Launch HN: Midship (YC S24) – Turn PDFs, docs, and images into usable data
I’m curious to hear more about your pivot from AI workflow builder to document parsing. I can see correlations there, but that original idea seems like a much larger opportunity than parsing PDFs to tables in what is an already very crowded space. What verticals did you find have this problem specifically that gave you enough conviction to pivot?
Firstly as a function of the independent components in our pipeline. For example, we rely on commercial models for document layout and character recognition. We evaluate each of these and select the highest accuracy, then fine-tune where required.
Secondly we evaluate accuracy per customer. This is because however good the individual compenents are, if the model "misinterprets" a single column, every row of data will be wrong in some way. This is more difficult to put a top level number on and something we're still working on scaling on a per-customer basis, but much easier to do when the customer has historic extractions they have done by hand.

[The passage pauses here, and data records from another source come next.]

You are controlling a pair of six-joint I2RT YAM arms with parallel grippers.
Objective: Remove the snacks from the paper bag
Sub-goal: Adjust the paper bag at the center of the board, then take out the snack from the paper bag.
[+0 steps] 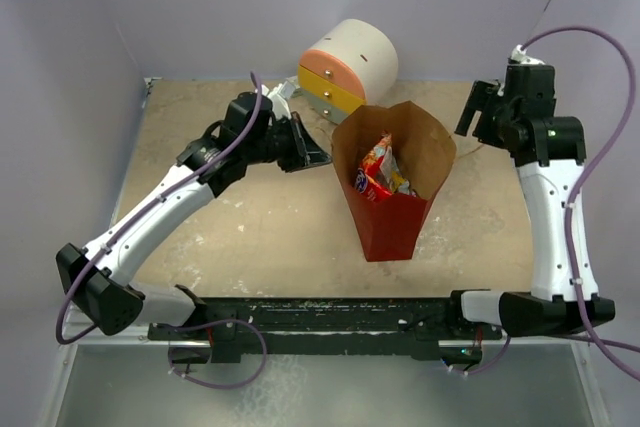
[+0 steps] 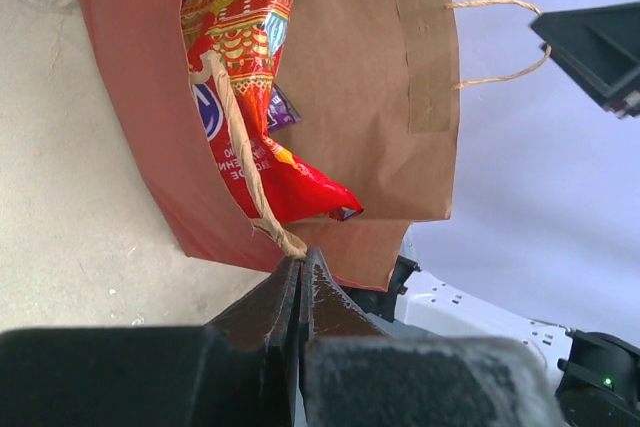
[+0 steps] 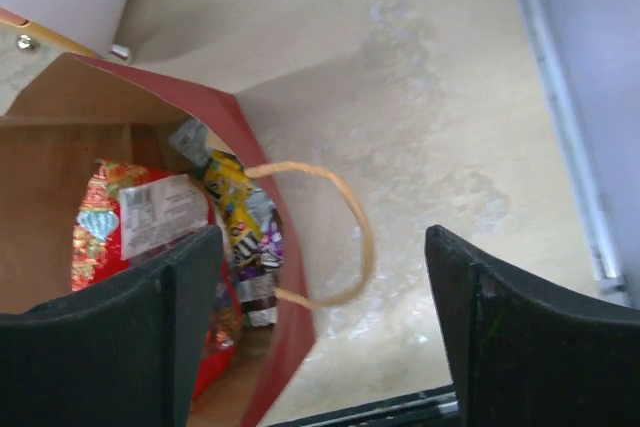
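Observation:
The paper bag (image 1: 392, 219) stands open mid-table, red outside, brown inside. The large red crisp packet (image 1: 375, 175) sticks up inside it. My left gripper (image 1: 322, 159) is at the bag's left rim. In the left wrist view it (image 2: 300, 265) is shut on the bag's near string handle (image 2: 240, 137), with the crisp packet (image 2: 250, 57) and a purple packet (image 2: 284, 107) behind. My right gripper (image 1: 470, 117) hovers open beyond the bag's right rim. In its wrist view it (image 3: 322, 237) is over the other handle (image 3: 355, 232), with yellow (image 3: 228, 192), purple (image 3: 268, 247) and silver (image 3: 190, 137) packets below.
The round white cabinet (image 1: 350, 65) with orange-yellow drawers lies just behind the bag and close to my left gripper. Purple walls close in the table on the left, back and right. A black rail (image 1: 320, 315) runs along the near edge.

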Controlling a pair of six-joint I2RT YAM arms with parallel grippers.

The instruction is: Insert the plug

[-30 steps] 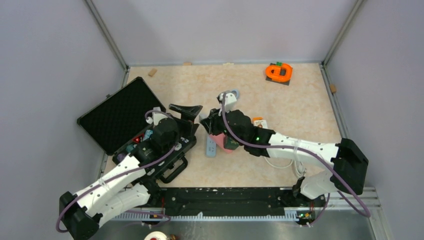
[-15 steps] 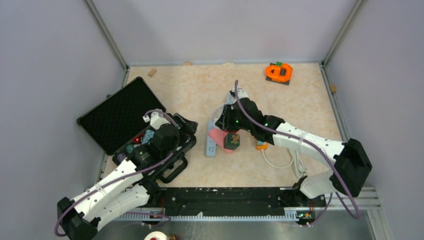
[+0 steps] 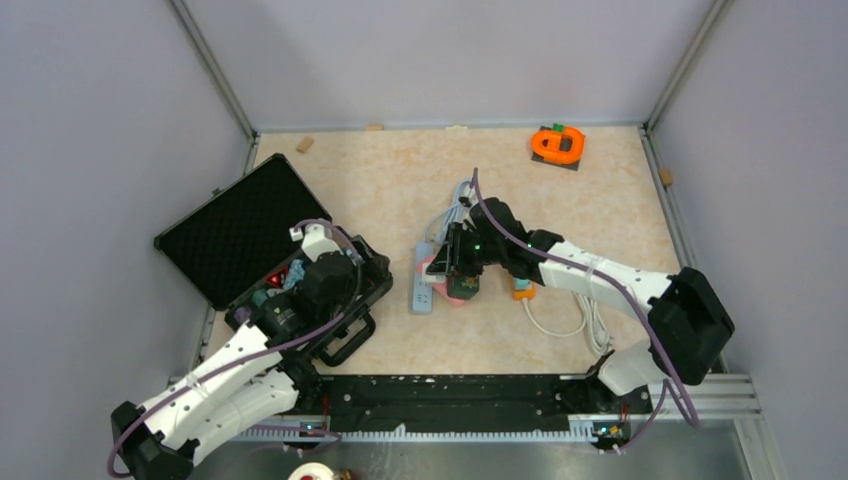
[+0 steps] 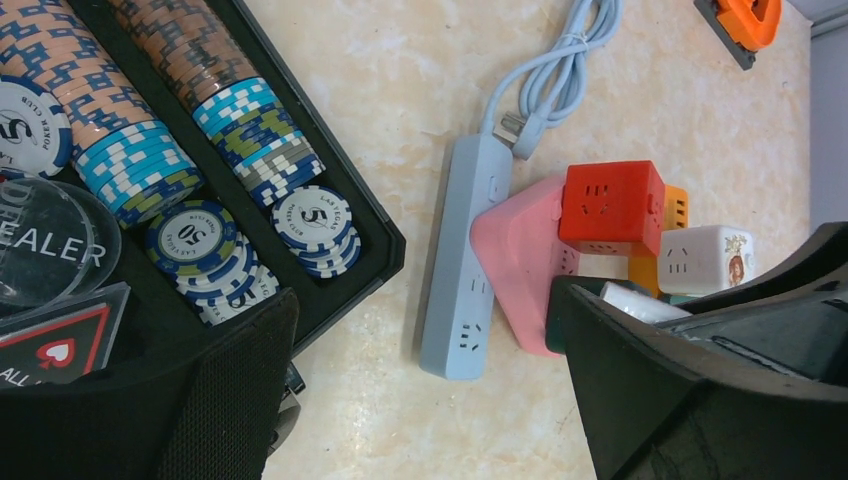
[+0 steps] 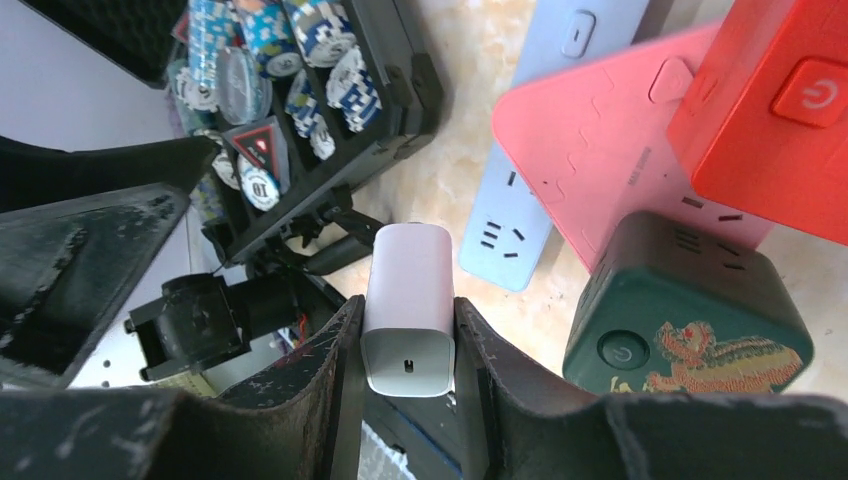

Great Q - there is definitely a lot of competition in dev tool offerings but less so in end to end experiences for non technical users.
Some of the things we offer above and beyond dev tools: 1. Schema building to define “what data to extract” 2. A hosted web app to review, audit and export extracted data 3. Integrations into downstream applications like spreadsheets
Outside of those user facing pieces, the biggest engineering effort for us has been in dealing with very complex inputs, like 100+ page PDFs. Just dumping into ChatGPT and asking nicely for the structured data falls over in both obvious (# input/output tokens exceeded) and subtle ways (e.g. missing a row in the middle of the extraction).
Can you do this with emails?
saving the email as a pdf would work!
- https://www.ycombinator.com/companies/tableflow
- https://www.ycombinator.com/companies/reducto
- https://www.ycombinator.com/companies/mindee
- https://www.ycombinator.com/companies/omniai
- https://www.ycombinator.com/companies/trellis
At the same time, accurate document extraction is becoming a commodity with powerful VLMs. Are you planning to focus on a specific industry, or how do you plan to differentiate?
We see a ton of industries/use-cases still bogged down by manual workflows that start with data extraction. These are often large companies throwing many people at the issue ($$). The vast majority of these companies lack technical teams required to leverage VLMs directly (or at least the desire to manage their own software). There’s a ton of room for tailored solutions here, and I don't think it's a winner-take-all space.
Agree.
The capability is fairly trivial for orgs with decent technical talent. The tech / processes all look similar:
User uploads file --> Azure prebuilt-layout returns .MD --> prompt + .MD + schema set to LLM --> JSON returned. Do whatever you want with it.